• **Task directions**
When the material ends, stop; until then, set down every line exactly.
[[ Provided data open ]]
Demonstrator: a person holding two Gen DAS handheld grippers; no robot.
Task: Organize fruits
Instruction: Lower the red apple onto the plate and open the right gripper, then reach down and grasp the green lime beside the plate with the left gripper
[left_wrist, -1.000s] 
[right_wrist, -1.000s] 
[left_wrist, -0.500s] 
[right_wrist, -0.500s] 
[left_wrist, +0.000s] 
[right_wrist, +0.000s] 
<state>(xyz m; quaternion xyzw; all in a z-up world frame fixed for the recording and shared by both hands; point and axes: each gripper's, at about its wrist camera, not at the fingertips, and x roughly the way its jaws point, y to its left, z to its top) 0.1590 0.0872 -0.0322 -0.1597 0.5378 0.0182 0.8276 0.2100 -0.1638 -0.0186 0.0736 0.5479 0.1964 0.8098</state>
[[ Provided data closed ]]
• **Output of the exercise**
Demonstrator: a person holding two Gen DAS handheld grippers; no robot.
Task: Organize fruits
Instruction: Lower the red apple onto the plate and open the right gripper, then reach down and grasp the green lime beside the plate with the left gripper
[left_wrist, -1.000s] 
[right_wrist, -1.000s] 
[left_wrist, -0.500s] 
[right_wrist, -0.500s] 
[left_wrist, +0.000s] 
[right_wrist, +0.000s] 
<state>(xyz m; quaternion xyzw; all in a z-up world frame fixed for the recording and shared by both hands; point and axes: each gripper's, at about its wrist camera, not at the fingertips, and x roughly the way its jaws point, y to its left, z to its top) 0.1590 0.0872 -0.0322 -0.1597 0.5378 0.0182 0.8276 0.2100 -0.1638 -0.0186 0.0736 0.5479 0.1964 0.8098</state>

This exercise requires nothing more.